3. PHANTOM DIVIDENDS

        For any dividends declared and paid by the Company on the Common Stock, the same amount of dividends shall be credited to the Award ("Phantom Dividends"). The amount of such Phantom Dividends shall be accumulated ("Accumulated Phantom Dividends") during the period commencing on the date of the Award and ending on the Vesting Date. Upon payment of the Award, such amount of Accumulated Phantom Dividends shall be granted to the Employee in shares of Common Stock. The number of such shares to be granted shall be determined by dividing the Accumulated Phantom Dividends by the Market Value of the Common Stock on the Vesting Date, rounded up to the nearest whole share. "Market Value" means the average of the last reported sale prices during the ten trading-day


period preceding the date in question of one share of Class B common stock on the Nasdaq National Market, or, if the shares of Class B common stock are not then listed on the Nasdaq National Market, on the principal exchange on which the shares of Class B common stock are then listed for trading, or, if no shares of Class B common stock are then listed for trading on any exchange, the average of the means between the closing high bid and low asked quotations of one share of Class B common stock during the ten reporting-day period preceding the date in question as reported by NASDAQ or any similar system then in use, or, if no such quotations are available, the fair market value on such date of one share of Common Stock as the Committee shall determine.

4. DELIVERY OF SHARES

        The shares granted by the Award will be delivered, without restriction, to the Employee as soon as practical after the Vesting Date. The Award will be payable in Common Stock.

5. TAXES

        The payment of the Award at the Vesting Date, under current applicable laws, will result in various Federal and/or State taxes becoming due, including, but not limited to, income and social security. The Employee is responsible for the timely payment of these taxes, and provision will be made by the Company to satisfy these obligations by withholding of shares of Common Stock from the payment of the Award or deduction from the Employee's paycheck, as appropriate.

6. AMENDMENT

        In the event any new modifications or changes are made to existing laws that render any or all of this Agreement illegal or unenforceable, this Agreement may be amended to the extent necessary in order to carry out the intention of the Award to the Employee.

7. PLAN CONTROLLING

        The Award is subject to all of the terms and conditions of the Plan except to the extent that those terms and conditions are supplemented or modified by this Agreement, as authorized by the Plan. Capitalized terms used in this Agreement and not otherwise defined herein shall have the meanings assigned to them in the Plan. The term "Restricted Stock Unit(s)" used herein shall be synonymous with the term "Deferred Share Units" as defined in the Plan. All determinations and interpretations of the Committee shall be binding and conclusive upon the Employee and his or her legal representatives.

8. QUALIFICATION OF RIGHTS

        Neither this Agreement nor the existence of the Award shall be construed as giving the Employee any right (a) to be retained as an employee of the Company; or (b) as a shareholder with respect to the shares of Common Stock underlying the Award until the certificates for the Common Stock have been issued and delivered to the Employee.

9. GOVERNING LAW

        This Agreement shall be governed by and construed in accordance with the laws of the State of Indiana.

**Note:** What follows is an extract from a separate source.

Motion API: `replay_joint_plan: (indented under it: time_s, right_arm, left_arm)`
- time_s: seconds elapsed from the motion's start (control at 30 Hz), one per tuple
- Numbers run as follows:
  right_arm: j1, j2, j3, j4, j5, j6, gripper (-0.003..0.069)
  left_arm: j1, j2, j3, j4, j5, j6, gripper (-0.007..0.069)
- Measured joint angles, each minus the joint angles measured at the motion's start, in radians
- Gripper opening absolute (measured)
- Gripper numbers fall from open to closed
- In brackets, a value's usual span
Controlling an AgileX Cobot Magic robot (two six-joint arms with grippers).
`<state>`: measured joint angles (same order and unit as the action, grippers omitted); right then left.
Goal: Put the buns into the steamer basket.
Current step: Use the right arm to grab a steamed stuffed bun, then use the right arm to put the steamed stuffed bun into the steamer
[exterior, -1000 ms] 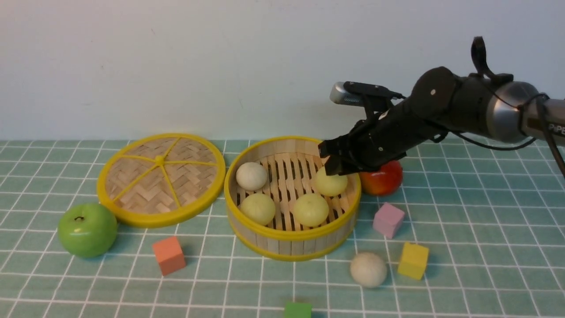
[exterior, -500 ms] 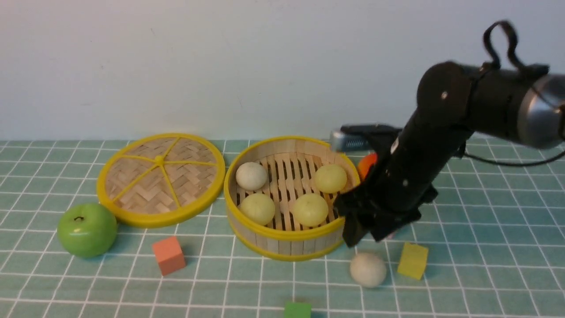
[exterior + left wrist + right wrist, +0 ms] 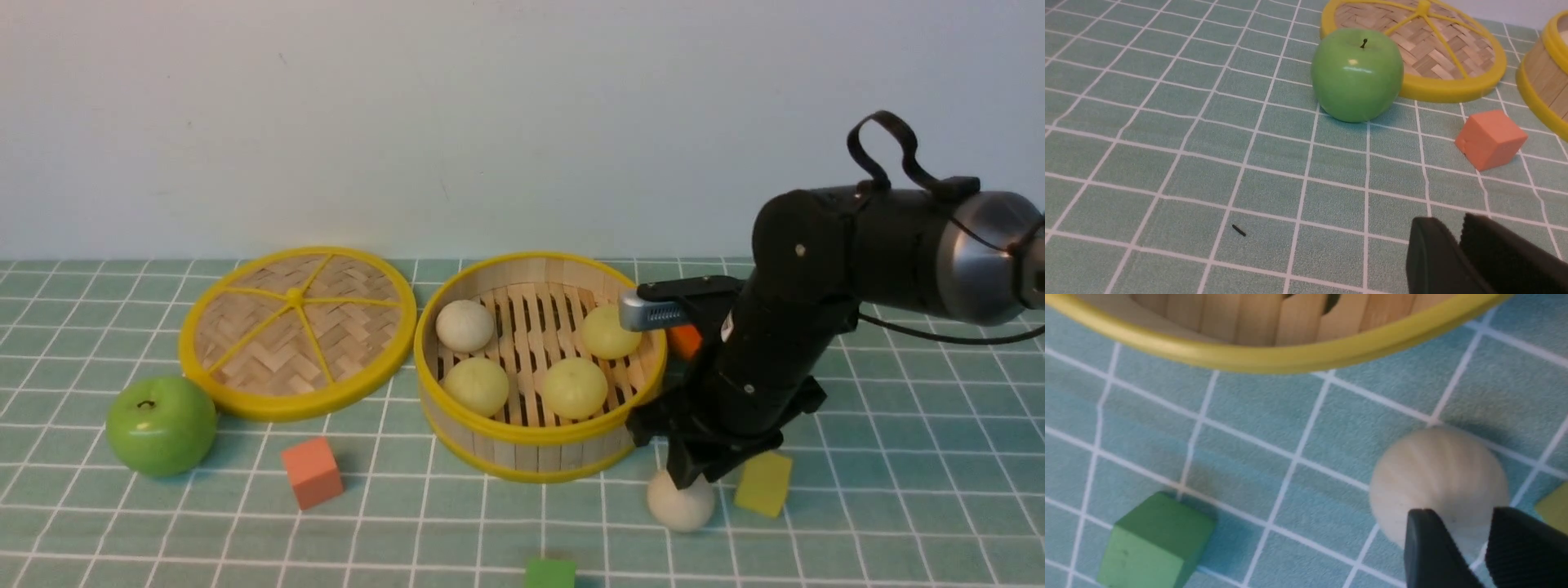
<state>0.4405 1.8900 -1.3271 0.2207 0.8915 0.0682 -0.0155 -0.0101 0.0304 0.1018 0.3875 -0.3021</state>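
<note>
off-white bun (image 3: 680, 501) sits on the bench, just outside steamer basket (image 3: 522, 451) | right tool (image 3: 1457, 543) above it, jaws narrowly parted, holding nothing | looks light, smooth, roll-prone: pinch across its widest middle | left tool (image 3: 1457, 241) nearly closed, empty

This looks like a staged robot test bench in a lab, not a real kitchen. A teal tablecloth with a white grid (image 3: 163, 523) covers the surface and a bare pale wall (image 3: 408, 122) closes the back. The items are props: a glossy green toy apple (image 3: 162, 425), plain painted cubes such as an orange cube (image 3: 312, 471) and a green cube (image 3: 1155, 543), and a round bamboo steamer basket with yellow rims (image 3: 531, 453). A black robot arm with a silver joint (image 3: 857, 253) reaches over them.
</note>
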Motion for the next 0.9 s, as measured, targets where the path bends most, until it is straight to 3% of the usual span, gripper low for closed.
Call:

10. REPRESENTATIONS AND WARRANTIES OF EMPLOYEE

        The Employee represents and warrants that he or she has received and reviewed a Plan Memorandum, which summarizes the provisions of the Plan.

11. SUCCESSORS AND ASSIGNS

        This agreement shall be binding upon and inure to the benefit of the successors, assigns and heirs of the respective parties.

12. WAIVER

        The failure of a party to insist upon strict adherence to any term of this Agreement on any occasion shall not be considered a waiver thereof or deprive that party of the right thereafter to insist upon strict adherence to that term or any other term of this Agreement.


13. TITLES

        Titles are provided herein for convenience only and are not to serve as a basis for interpretation or construction of the Agreement.

        IN WITNESS WHEREOF, the Company has caused the execution hereof by its duly authorized officer and Employee has agreed to the terms and conditions of this Agreement, all as of the day and date first above written.


By: ____________________________                             By: ____________________________
      John H. Kahle                                                                     ____________________________
      Executive Vice President,                                                   Employee
      General Counsel, Secretary
      Kimball International, Inc.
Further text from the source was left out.